Work task. Copy out all of the data word for word. Omit every picture.
(Exercise data begins)
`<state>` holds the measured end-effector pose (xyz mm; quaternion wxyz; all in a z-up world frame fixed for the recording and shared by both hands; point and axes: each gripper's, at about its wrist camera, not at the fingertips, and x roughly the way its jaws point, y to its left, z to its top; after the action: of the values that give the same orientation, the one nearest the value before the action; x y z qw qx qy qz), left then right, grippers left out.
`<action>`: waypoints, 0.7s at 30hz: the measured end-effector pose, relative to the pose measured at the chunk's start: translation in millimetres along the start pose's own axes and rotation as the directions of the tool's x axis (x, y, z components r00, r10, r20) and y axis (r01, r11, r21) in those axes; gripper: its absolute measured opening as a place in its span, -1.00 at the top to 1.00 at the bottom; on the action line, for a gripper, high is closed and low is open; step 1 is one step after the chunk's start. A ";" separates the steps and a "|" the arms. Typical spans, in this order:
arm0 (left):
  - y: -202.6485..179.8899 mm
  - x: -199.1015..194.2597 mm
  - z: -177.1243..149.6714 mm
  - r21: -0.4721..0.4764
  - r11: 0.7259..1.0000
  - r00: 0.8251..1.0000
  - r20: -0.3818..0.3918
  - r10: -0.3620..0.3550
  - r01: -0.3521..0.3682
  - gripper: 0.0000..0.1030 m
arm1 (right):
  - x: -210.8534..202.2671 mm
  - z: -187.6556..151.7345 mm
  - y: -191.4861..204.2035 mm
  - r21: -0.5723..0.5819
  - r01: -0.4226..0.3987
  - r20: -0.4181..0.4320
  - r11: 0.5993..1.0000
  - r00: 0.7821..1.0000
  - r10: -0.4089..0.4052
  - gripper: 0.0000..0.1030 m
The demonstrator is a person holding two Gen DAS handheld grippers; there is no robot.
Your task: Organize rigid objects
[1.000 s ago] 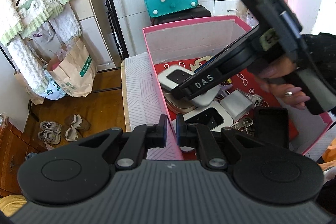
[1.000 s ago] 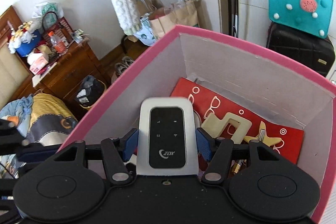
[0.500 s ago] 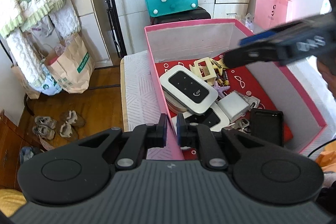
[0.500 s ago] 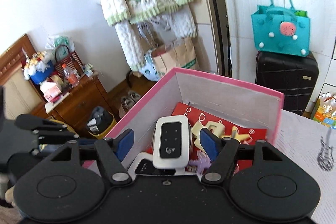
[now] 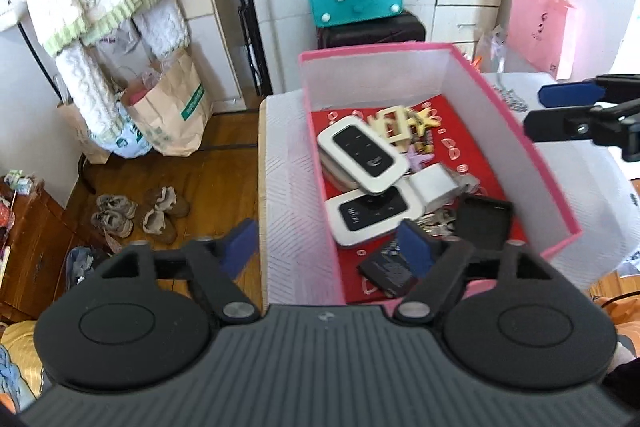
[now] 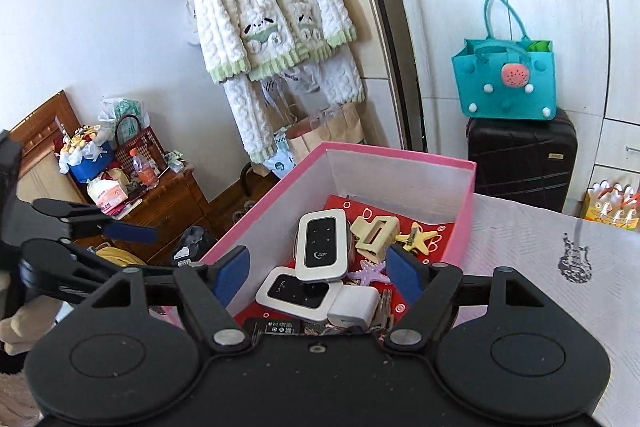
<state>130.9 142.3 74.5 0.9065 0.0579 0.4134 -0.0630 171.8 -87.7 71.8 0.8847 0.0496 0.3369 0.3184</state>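
A pink box (image 5: 516, 115) with a red floor holds rigid items: a white pocket router (image 5: 362, 153) lying on top of others, a second router (image 5: 370, 213), a white charger (image 5: 434, 185), a black case (image 5: 484, 221), keys, and beige hair clips (image 5: 404, 125). My left gripper (image 5: 326, 247) is open and empty, astride the box's near left wall. My right gripper (image 6: 316, 269) is open and empty, raised above the box (image 6: 256, 223) with the top router (image 6: 322, 243) below it. The right gripper's fingers (image 5: 568, 95) show at the right edge of the left wrist view.
The box sits on a white patterned table (image 5: 284, 195). A teal bag (image 6: 506, 83) stands on a black suitcase (image 6: 520, 159) behind. A pink bag (image 5: 540, 27) hangs at right. Paper bags (image 5: 176, 111), shoes (image 5: 136, 211) and hanging clothes (image 6: 260, 7) are at left; a wooden cabinet (image 6: 160, 199) too.
My right gripper let go of the white router onto the pile in the box, then rose and pulled back. My left gripper went from shut to open.
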 end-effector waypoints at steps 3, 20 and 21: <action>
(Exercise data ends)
Answer to the exercise.
`<state>` holds the measured end-effector pose (xyz mm; quaternion wxyz; all in a z-up world frame fixed for the recording and shared by both hands; point and axes: each gripper's, at about its wrist camera, not at the fingertips, and x roughly the way its jaws point, y to its left, z to its top; after the action: of the values that give the same orientation, the one nearest the value before the action; x y z qw qx qy qz), left then right, grippers left out.
`<action>`: waypoints, 0.7s at 30hz: the measured end-effector pose, relative to the pose measured at the chunk's start: translation in millimetres along the start pose's own axes and rotation as the directions of the tool's x axis (x, y, z components r00, r10, r20) and y axis (r01, r11, r21) in those axes; gripper: its absolute measured opening as a place in its span, -1.00 at the top to 1.00 at the bottom; on the action line, for a gripper, high is closed and low is open; step 1 is one step after the chunk's start. A ";" separates the steps and a "|" the arms. Typical spans, in this order:
arm0 (left):
  - y: -202.6485..179.8899 mm
  - x: -199.1015..194.2597 mm
  - z: -177.1243..149.6714 mm
  - r21: -0.4721..0.4764
  - r11: 0.7259..1.0000
  - r00: 0.8251..1.0000
  - r20: -0.3818..0.3918
  - r10: -0.3620..0.3550
  - r01: -0.3521..0.3682
  - gripper: 0.0000..0.1030 m
arm1 (right):
  - x: -210.8534..202.2671 mm
  - z: -187.6556..151.7345 mm
  - y: -191.4861..204.2035 mm
  - r21: -0.5723..0.5819
  - r01: -0.4226..0.3987
  - r20: -0.4181..0.4320
  - r11: 0.5993..1.0000
  - r00: 0.7821..1.0000
  - r10: -0.4089..0.4052
  - gripper: 0.0000..0.1030 m
The demonstrator is a person holding two Gen DAS handheld grippers; there is no robot.
Your task: Organize rigid objects
[1.000 s ago] 
[1.000 s ago] 
[0.500 s ago] 
[0.500 s ago] 
[now] 
[now] 
<state>130.9 142.3 74.5 0.9065 0.0579 0.4134 -0.0630 171.8 -87.7 71.8 0.8847 0.0496 0.3369 0.3184</state>
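A pink box (image 5: 516, 115) with a red floor holds rigid items: a white pocket router (image 5: 362, 153) lying on top of others, a second router (image 5: 370, 213), a white charger (image 5: 434, 185), a black case (image 5: 484, 221), keys, and beige hair clips (image 5: 404, 125). My left gripper (image 5: 326, 247) is open and empty, astride the box's near left wall. My right gripper (image 6: 316, 269) is open and empty, raised above the box (image 6: 256, 223) with the top router (image 6: 322, 243) below it. The right gripper's fingers (image 5: 568, 95) show at the right edge of the left wrist view.
The box sits on a white patterned table (image 5: 284, 195). A teal bag (image 6: 506, 83) stands on a black suitcase (image 6: 520, 159) behind. A pink bag (image 5: 540, 27) hangs at right. Paper bags (image 5: 176, 111), shoes (image 5: 136, 211) and hanging clothes (image 6: 260, 7) are at left; a wooden cabinet (image 6: 160, 199) too.
My right gripper let go of the white router onto the pile in the box, then rose and pulled back. My left gripper went from shut to open.
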 end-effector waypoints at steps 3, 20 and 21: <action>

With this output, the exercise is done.